> Task prompt: Scan the material for the word "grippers" and copy each line where it occurs.

-- Dataset section follows --

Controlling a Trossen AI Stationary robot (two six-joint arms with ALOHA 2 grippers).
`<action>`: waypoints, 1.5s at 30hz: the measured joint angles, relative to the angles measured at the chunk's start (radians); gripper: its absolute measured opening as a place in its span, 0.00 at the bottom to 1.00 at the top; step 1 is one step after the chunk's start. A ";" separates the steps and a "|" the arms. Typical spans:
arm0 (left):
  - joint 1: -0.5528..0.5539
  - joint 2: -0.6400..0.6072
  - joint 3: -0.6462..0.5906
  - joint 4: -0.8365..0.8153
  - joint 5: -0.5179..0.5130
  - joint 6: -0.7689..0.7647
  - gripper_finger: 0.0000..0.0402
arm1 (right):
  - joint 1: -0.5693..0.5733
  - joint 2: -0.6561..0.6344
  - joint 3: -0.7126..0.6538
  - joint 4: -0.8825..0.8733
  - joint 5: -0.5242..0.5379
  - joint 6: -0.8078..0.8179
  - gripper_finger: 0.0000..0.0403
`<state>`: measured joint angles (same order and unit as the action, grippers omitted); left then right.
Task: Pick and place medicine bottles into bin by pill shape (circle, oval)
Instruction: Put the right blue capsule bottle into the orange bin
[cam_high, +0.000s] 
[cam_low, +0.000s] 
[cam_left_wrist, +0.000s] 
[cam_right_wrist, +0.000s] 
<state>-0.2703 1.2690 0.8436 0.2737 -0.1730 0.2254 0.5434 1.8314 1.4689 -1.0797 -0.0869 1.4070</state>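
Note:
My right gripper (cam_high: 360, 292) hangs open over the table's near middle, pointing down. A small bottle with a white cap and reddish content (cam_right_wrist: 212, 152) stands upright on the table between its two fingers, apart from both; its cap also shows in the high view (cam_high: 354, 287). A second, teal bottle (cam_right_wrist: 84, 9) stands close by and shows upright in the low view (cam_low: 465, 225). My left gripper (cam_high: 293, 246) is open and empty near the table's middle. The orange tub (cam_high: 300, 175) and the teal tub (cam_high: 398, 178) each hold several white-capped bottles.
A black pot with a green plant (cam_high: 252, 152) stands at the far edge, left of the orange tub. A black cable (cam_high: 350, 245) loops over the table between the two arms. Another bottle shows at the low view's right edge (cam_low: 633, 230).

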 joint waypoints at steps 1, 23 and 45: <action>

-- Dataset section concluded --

> Solution to the exercise:
Controlling a Trossen AI Stationary robot (two six-joint arms with ALOHA 2 grippers).
`<state>`: measured joint angles (same order and unit as the action, grippers omitted); left then right.

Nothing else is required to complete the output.